◆ REQUIRED WORK
Repeat the listing below word for word, leaving nothing out.

◆ MATERIAL PROVIDED
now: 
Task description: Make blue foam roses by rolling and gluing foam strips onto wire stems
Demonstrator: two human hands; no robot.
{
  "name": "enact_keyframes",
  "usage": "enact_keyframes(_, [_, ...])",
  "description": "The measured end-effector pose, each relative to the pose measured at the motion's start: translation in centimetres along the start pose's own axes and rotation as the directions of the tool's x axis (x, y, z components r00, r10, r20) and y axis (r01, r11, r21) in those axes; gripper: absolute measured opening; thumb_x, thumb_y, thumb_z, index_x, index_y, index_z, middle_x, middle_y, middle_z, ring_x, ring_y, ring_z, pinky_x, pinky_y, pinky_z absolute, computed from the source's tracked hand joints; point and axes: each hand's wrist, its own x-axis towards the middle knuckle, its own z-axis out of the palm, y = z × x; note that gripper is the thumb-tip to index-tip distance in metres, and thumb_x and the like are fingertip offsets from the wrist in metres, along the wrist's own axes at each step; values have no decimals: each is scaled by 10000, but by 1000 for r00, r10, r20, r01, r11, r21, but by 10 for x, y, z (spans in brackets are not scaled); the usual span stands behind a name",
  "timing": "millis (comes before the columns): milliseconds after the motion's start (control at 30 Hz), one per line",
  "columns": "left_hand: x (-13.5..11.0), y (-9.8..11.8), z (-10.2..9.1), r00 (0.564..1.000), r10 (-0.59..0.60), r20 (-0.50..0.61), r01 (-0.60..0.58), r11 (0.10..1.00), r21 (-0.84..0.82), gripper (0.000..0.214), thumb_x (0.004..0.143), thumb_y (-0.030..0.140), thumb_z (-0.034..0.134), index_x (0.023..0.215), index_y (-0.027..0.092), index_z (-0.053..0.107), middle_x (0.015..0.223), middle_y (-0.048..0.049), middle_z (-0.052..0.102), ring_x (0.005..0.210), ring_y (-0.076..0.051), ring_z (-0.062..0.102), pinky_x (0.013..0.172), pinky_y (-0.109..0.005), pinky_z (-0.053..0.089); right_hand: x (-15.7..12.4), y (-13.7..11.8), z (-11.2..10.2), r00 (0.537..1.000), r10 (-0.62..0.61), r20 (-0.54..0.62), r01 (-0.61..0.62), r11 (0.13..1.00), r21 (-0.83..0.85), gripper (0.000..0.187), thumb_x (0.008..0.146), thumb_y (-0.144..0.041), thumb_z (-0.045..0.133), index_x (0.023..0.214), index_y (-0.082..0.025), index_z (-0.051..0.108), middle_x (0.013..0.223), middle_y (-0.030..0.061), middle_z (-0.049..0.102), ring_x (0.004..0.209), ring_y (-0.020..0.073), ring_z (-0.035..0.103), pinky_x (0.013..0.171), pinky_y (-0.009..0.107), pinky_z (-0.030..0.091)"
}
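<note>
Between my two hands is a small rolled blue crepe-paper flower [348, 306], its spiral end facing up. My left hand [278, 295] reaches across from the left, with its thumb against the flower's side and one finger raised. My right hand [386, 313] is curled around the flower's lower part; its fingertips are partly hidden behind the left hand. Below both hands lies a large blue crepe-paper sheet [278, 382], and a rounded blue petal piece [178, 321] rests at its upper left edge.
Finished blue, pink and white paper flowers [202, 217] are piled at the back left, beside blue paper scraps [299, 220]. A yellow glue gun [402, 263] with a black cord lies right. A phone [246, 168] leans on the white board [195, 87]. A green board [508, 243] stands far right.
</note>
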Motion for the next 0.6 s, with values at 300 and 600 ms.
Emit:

◆ WRITTEN SOLUTION
now: 
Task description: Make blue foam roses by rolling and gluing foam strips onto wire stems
Demonstrator: two human hands; no robot.
{
  "name": "enact_keyframes",
  "usage": "enact_keyframes(_, [_, ...])",
  "description": "The measured end-effector pose, each relative to the pose measured at the motion's start: translation in centimetres along the start pose's own axes and rotation as the directions of the tool's x axis (x, y, z components r00, r10, r20) and y axis (r01, r11, r21) in those axes; gripper: absolute measured opening; thumb_x, thumb_y, thumb_z, index_x, index_y, index_z, middle_x, middle_y, middle_z, ring_x, ring_y, ring_z, pinky_x, pinky_y, pinky_z absolute, computed from the source's tracked hand joints; point and axes: each hand's wrist, its own x-axis towards the middle knuckle, its own z-axis out of the palm, y = z × x; note that gripper is the thumb-tip to index-tip distance in metres, and thumb_x and the like are fingertip offsets from the wrist in metres, along the wrist's own axes at each step; values have no decimals: each is scaled by 10000, but by 1000 for r00, r10, r20, r01, r11, r21, but by 10 for x, y, z (spans in brackets are not scaled); the usual span stands behind a name",
  "timing": "millis (comes before the columns): milliseconds after the motion's start (control at 30 Hz), one per line",
  "columns": "left_hand: x (-13.5..11.0), y (-9.8..11.8), z (-10.2..9.1), r00 (0.564..1.000), r10 (-0.59..0.60), r20 (-0.50..0.61), r01 (-0.60..0.58), r11 (0.10..1.00), r21 (-0.84..0.82), gripper (0.000..0.214), thumb_x (0.004..0.143), thumb_y (-0.030..0.140), thumb_z (-0.034..0.134), index_x (0.023..0.215), index_y (-0.027..0.092), index_z (-0.053..0.107), middle_x (0.015..0.223), middle_y (-0.048..0.049), middle_z (-0.052..0.102), ring_x (0.005..0.210), ring_y (-0.076..0.051), ring_z (-0.062..0.102), pinky_x (0.013..0.172), pinky_y (-0.109..0.005), pinky_z (-0.053..0.089); right_hand: x (-15.7..12.4), y (-13.7..11.8), z (-11.2..10.2), r00 (0.537..1.000), r10 (-0.62..0.61), r20 (-0.54..0.62), r01 (-0.61..0.62), r11 (0.13..1.00), r21 (-0.83..0.85), gripper (0.000..0.187), thumb_x (0.008..0.146), thumb_y (-0.144..0.041), thumb_z (-0.045..0.133), index_x (0.023..0.214), index_y (-0.082..0.025), index_z (-0.051..0.108), middle_x (0.013..0.223), middle_y (-0.030..0.061), middle_z (-0.049..0.102), ring_x (0.004..0.209), ring_y (-0.020..0.073), ring_z (-0.035..0.103), pinky_x (0.013..0.171), pinky_y (-0.009..0.107), pinky_z (-0.030..0.091)"
}
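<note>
Between my two hands is a small rolled blue crepe-paper flower [348, 306], its spiral end facing up. My left hand [278, 295] reaches across from the left, with its thumb against the flower's side and one finger raised. My right hand [386, 313] is curled around the flower's lower part; its fingertips are partly hidden behind the left hand. Below both hands lies a large blue crepe-paper sheet [278, 382], and a rounded blue petal piece [178, 321] rests at its upper left edge.
Finished blue, pink and white paper flowers [202, 217] are piled at the back left, beside blue paper scraps [299, 220]. A yellow glue gun [402, 263] with a black cord lies right. A phone [246, 168] leans on the white board [195, 87]. A green board [508, 243] stands far right.
</note>
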Motion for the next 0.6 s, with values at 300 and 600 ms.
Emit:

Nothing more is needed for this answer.